While working in the library and still wrestling with the budget, we came to a new understanding of what we wanted our Web site to be: a digital library and a digital hothouse. Glass and light and air and the smell of growing things.

According to my best reading of the Web analysis of our site, our visitors want the simplest versions: given the choice between a PDF file and an ASCII file, they choose ASCII. Despite the sacrifice of readability and context, the typical Web user wants the easiest document to snatch, though some are probably checking the ASCII contents before they go through the more elaborate procedure of accessing a PDF.

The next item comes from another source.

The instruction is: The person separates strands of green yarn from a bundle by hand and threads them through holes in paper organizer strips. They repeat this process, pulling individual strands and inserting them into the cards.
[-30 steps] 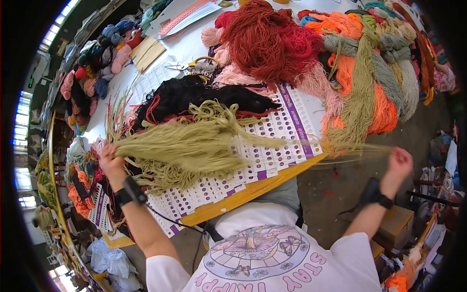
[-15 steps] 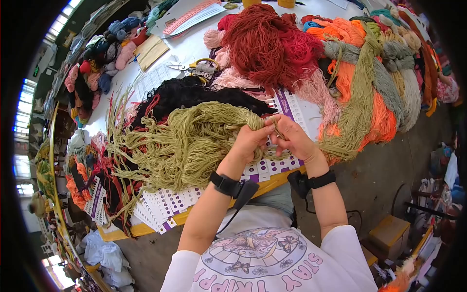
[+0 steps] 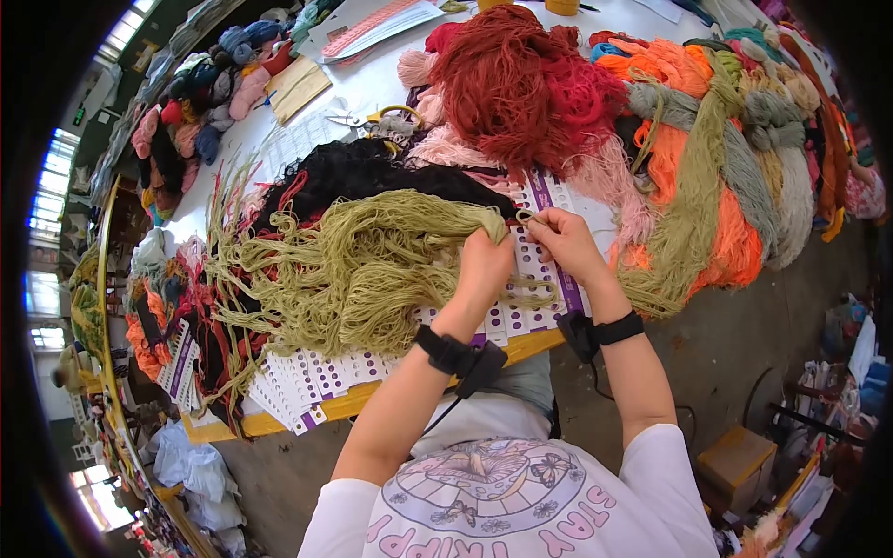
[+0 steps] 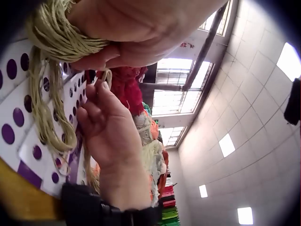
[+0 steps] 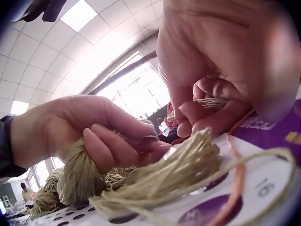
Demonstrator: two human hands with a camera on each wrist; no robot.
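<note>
A thick bundle of olive-green yarn [image 3: 372, 251] sprawls over the near side of the table in the head view. My left hand [image 3: 485, 270] grips its right end, and in the right wrist view the strands [image 5: 80, 172] spill out below those fingers. Just to the right, my right hand [image 3: 569, 244] pinches a small loop of the same yarn [image 3: 525, 216] between thumb and fingers. Loose olive strands [image 4: 42, 108] hang below the left hand in the left wrist view. Under both hands lie white cards [image 3: 502, 321] with rows of holes and purple bands.
Black yarn [image 3: 344, 177] lies right behind the olive bundle. Dark red yarn [image 3: 502, 84] is heaped beyond it, with yellow-handled scissors [image 3: 391, 113] to its left. Orange yarn [image 3: 721, 237] and more olive skeins drape over the table's right side. A yellow edge [image 3: 372, 395] borders the table.
One second ago my hands were spread far apart with yarn strands stretched between them. They came together at the bundle's right end; since then the right hand has drawn slightly away with a loop.
</note>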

I don't applaud the preference for ASCII, but I am happy that we offer the choice. I am also happy that our customers have our report with the Department of Justice press release and last year's version of the report and access to the original data at Michigan and dozens of links that can add meaning to our report. All this our customers enjoy as long as we don't stand in their way.

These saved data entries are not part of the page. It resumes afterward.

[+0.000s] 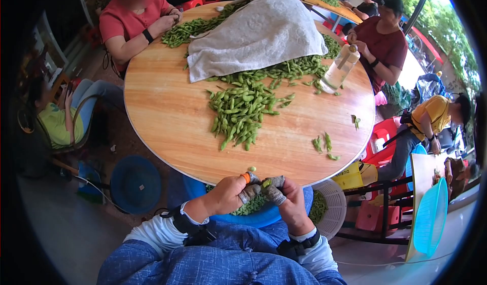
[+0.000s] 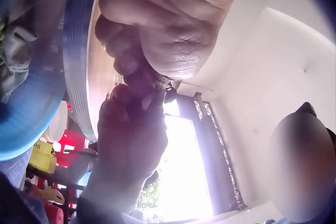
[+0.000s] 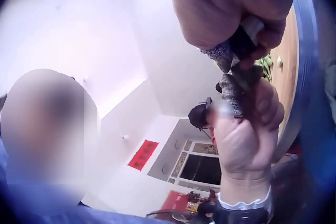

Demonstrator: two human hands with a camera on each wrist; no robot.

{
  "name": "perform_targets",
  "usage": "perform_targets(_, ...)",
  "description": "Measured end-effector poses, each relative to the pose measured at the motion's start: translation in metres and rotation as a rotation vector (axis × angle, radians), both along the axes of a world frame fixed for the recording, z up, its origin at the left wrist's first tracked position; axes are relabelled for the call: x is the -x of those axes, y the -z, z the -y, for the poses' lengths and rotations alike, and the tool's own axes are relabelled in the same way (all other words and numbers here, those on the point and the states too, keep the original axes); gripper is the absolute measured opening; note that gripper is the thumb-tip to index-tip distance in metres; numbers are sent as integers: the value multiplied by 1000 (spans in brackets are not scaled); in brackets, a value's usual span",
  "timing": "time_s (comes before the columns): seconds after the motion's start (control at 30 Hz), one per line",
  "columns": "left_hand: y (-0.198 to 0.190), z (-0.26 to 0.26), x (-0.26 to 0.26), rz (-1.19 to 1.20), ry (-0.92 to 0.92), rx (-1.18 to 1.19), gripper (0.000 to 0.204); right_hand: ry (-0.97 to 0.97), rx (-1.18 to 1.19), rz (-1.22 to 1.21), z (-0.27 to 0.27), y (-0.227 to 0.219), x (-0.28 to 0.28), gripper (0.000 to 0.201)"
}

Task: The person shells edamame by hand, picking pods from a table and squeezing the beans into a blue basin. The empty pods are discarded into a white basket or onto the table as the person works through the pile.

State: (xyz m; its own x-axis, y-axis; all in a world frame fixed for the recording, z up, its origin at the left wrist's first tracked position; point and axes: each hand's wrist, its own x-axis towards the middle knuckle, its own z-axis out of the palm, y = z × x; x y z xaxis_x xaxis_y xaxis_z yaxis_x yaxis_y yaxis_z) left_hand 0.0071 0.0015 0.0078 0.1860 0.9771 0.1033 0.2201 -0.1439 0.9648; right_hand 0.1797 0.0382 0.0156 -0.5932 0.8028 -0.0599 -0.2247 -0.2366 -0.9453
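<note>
In the head view both hands meet above a blue basin (image 1: 269, 217) at the table's near edge, with grey wraps on their fingertips. The left hand (image 1: 227, 193) and the right hand (image 1: 293, 203) pinch one green pod (image 1: 266, 183) between them. Seen from the left wrist, the left hand (image 2: 168, 29) has curled fingers touching those of the right hand (image 2: 131, 140); the pod is hidden there. In the right wrist view the right hand (image 3: 236, 8) is above the left hand (image 3: 247, 134). A pile of pods (image 1: 241, 112) lies on the round table (image 1: 167, 107).
A grey cloth (image 1: 258, 36) covers more pods at the back. A clear bottle (image 1: 340, 69) stands at the right of the table. A white basket (image 1: 332, 209) is beside the blue basin. People sit around the table, left (image 1: 137, 26) and right (image 1: 383, 41).
</note>
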Motion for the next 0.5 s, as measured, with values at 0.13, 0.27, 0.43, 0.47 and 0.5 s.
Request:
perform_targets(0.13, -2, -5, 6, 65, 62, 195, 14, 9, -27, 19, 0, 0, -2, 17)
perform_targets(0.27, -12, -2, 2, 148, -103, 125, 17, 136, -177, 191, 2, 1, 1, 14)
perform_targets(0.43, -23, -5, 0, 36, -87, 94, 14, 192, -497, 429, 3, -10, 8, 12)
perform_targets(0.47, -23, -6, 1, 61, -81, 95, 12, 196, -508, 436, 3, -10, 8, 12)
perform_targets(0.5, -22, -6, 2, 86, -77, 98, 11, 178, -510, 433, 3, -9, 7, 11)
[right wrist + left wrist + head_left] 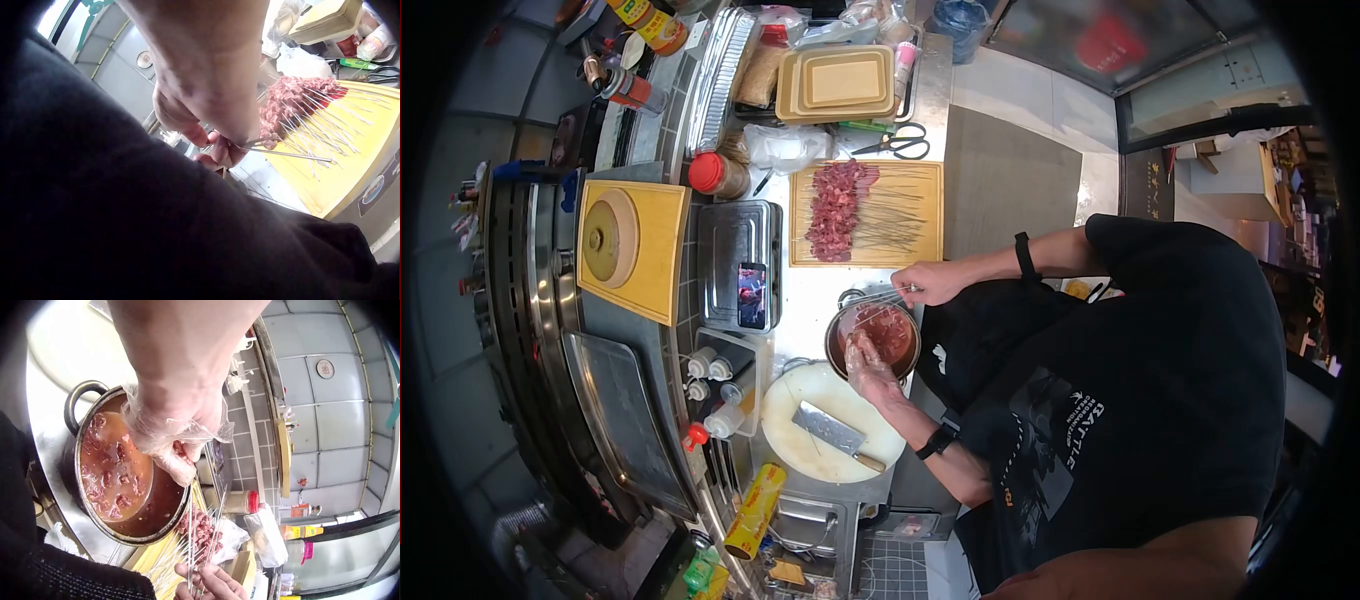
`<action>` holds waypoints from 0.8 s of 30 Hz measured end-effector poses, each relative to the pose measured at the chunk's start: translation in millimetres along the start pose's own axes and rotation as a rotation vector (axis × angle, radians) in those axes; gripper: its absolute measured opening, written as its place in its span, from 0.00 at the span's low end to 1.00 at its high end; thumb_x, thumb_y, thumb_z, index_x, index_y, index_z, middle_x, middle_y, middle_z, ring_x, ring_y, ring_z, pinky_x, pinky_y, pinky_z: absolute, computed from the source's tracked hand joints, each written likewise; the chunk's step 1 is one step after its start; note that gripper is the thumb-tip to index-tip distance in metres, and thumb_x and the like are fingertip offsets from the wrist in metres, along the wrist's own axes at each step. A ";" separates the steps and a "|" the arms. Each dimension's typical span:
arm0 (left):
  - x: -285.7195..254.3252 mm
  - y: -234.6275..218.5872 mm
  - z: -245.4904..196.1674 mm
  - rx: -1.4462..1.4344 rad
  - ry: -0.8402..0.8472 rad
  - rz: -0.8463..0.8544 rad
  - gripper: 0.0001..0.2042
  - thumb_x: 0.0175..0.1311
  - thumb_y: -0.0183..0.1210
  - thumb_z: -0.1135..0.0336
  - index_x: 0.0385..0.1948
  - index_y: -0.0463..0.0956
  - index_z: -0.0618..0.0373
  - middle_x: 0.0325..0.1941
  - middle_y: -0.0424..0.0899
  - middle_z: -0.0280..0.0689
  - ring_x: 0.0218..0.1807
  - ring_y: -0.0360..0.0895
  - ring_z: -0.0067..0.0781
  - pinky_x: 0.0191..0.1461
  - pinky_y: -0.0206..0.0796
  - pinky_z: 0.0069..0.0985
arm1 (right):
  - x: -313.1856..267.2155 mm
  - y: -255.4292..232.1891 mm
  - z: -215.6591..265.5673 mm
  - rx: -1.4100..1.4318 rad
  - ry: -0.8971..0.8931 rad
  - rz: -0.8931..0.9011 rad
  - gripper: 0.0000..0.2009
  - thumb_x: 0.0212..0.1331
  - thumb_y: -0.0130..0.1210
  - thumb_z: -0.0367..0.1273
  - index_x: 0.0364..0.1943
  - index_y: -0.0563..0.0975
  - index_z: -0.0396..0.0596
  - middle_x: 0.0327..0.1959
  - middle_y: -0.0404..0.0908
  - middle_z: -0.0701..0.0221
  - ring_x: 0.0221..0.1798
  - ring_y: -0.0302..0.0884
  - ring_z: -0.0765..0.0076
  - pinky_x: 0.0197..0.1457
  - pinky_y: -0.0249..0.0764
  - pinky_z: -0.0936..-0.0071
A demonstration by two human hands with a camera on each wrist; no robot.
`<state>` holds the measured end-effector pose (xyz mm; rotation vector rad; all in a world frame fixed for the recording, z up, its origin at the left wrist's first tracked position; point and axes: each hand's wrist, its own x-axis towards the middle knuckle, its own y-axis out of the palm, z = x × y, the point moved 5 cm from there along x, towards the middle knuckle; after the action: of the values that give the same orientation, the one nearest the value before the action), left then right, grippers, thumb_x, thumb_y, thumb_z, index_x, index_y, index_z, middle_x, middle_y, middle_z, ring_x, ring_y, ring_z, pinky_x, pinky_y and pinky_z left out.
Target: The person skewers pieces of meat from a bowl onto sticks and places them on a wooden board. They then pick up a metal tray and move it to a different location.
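Note:
In the head view, my left hand (pixel 870 371), in a clear plastic glove, is over a metal pot (pixel 831 352). Its fingers are curled, and the left wrist view shows a red piece of meat (pixel 180 449) pinched in them. Raw meat chunks (pixel 122 500) sit in reddish liquid inside the pot. My bare right hand (pixel 936 283) grips several thin metal skewers (pixel 878 301), which reach across the pot's rim toward the left hand. Beyond the pot, a yellow board (pixel 880 255) bears rows of threaded meat skewers (pixel 833 212), with their bare metal ends toward me.
A cleaver (pixel 828 426) lies on a round white cutting board (pixel 780 440) left of the pot. A phone (pixel 752 296) rests on a lidded steel container (pixel 725 225). Scissors (pixel 908 143), stacked yellow trays (pixel 785 85) and a red-lidded jar (pixel 722 180) are near the skewer board.

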<state>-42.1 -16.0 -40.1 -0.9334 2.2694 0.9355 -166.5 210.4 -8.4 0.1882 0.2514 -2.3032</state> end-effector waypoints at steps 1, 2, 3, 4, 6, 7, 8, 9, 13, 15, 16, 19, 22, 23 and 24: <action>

Here I feel another BJS Rule coming on: Number Three for Living on the Information Superhighway: The spirit behind the Henry Ford option for Model T color--any color you want as long as it's black--does not apply to the Internet. Only superlative selections at supermarkets on the superhighway will survive.

That rule brings us to the BJS Web site today. We open our new Electronic Greenhouse in late April or early May, and those familiar with our site will find the same handsome simplicity and deep lists. All the paper and ink publications, as Adobe and ASCII documents, will be offered. But more recent, high-interest information will be placed in HTML on the Web pages. To find key facts, a Web visitor will not have to access a document first but can go directly to the desired statistics.

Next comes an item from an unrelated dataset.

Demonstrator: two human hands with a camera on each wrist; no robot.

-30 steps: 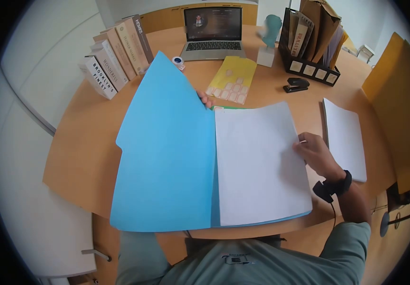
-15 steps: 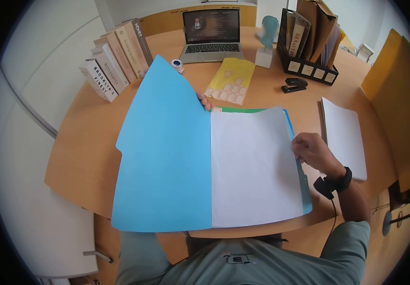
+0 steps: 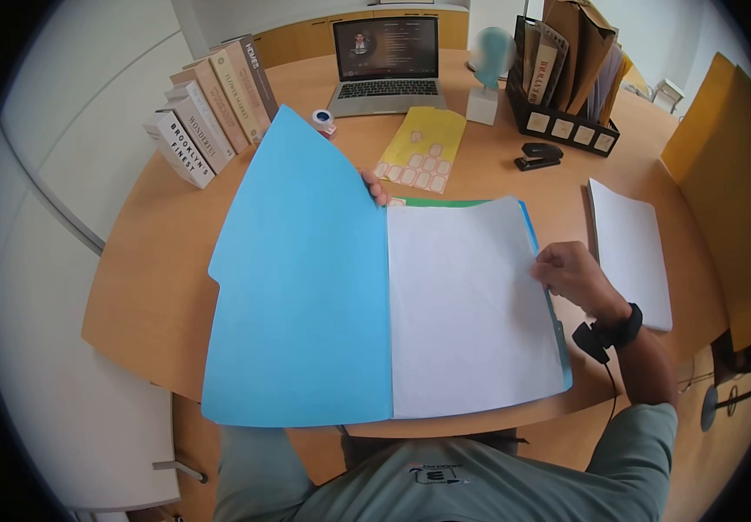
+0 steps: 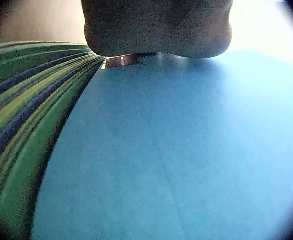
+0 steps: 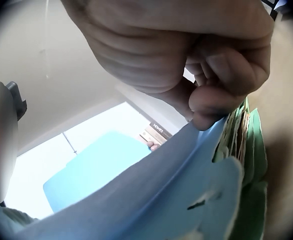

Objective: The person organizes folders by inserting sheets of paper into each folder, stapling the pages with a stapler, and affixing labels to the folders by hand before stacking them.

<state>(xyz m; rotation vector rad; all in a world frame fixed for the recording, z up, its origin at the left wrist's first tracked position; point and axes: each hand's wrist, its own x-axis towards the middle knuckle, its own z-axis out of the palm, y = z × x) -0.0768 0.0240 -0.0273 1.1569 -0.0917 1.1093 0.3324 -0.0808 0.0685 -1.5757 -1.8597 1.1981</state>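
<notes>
A light blue file folder [image 3: 301,287] lies opened out in front of me, its left cover raised at a slant. Behind that cover is my left hand [image 3: 375,186], mostly hidden, its fingertips showing at the upper edge as it holds the cover. White paper [image 3: 471,313] rests on the folder's right half. My right hand [image 3: 569,277] pinches the paper's right edge between thumb and curled fingers. Under the blue folder, the right wrist view shows green folders [image 5: 256,140] stacked. The left wrist view has green, yellow and dark blue folder edges [image 4: 24,110] beside the cover.
Right of my hand lies a white paper stack [image 3: 632,252]. Farther back are a black stapler [image 3: 538,157], a file holder [image 3: 567,130], a yellow label sheet [image 3: 428,143], a laptop [image 3: 387,74] and a roll dispenser [image 3: 323,120]. Upright books [image 3: 219,109] stand at the left.
The paper has shifted left toward the folder's crease, baring the blue and green folder edges along its right side. My right hand moved slightly left with it; the left hand stays at the cover.
</notes>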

There will also be the new Internet-only publications. From the start we have had spreadsheets for the larger tables published in paper and ink. Now we have spreadsheets too large to fit on any paper smaller than half a basketball court. The interested user can copy or download the data of interest and make his or her own graphs or tables.

The Sourcebook is on its way to losing the book part of its name as it becomes a site that constantly updates contents as they are available. At paper-and-ink publication time the Source staff will copy the PDF files into a CD-ROM, and both the CD and the paper version will be distributed.

Remember when I noted that the budget would reappear in our story? In the past we published documents of limited interest that contained every detail of a census, spilling like an oil tanker across a thousand pages. We cannot afford to publish such documents anymore, and so their contents are going directly to the Web without the dusty detour to paper. For the readers without Internet access, we are offering to fax or to mail all the numerical tables that they need. It's a case where the saving of a quarter-million dollars inspires us to provide individualized services.

To help readers and archivists keep up with our publication series and the welter of old publications, the new site will offer a common-sense guide that will take the user to the most recent report in a series.

After the greenhouse is constructed, I expect that we will start using more CD-ROMs to record the data and publications for our customers and posterity.

I also anticipate that we will soon have a database in place to allow Web visitors to create unique tables. I believe it's called "on-the-fly."

Soon we will begin to use the Internet to survey the prosecutors' offices and police stations and other data sources. Our Internet site will receive as well as send information.

After all these changes the Greenhouse metaphor will have lost its value, and perhaps a Daedalus image will take its place.

This conclusion leads me to the last BJS Rule for Living on the Information Superhighway: The trip is better than the arrival, so it's best to be always leaving.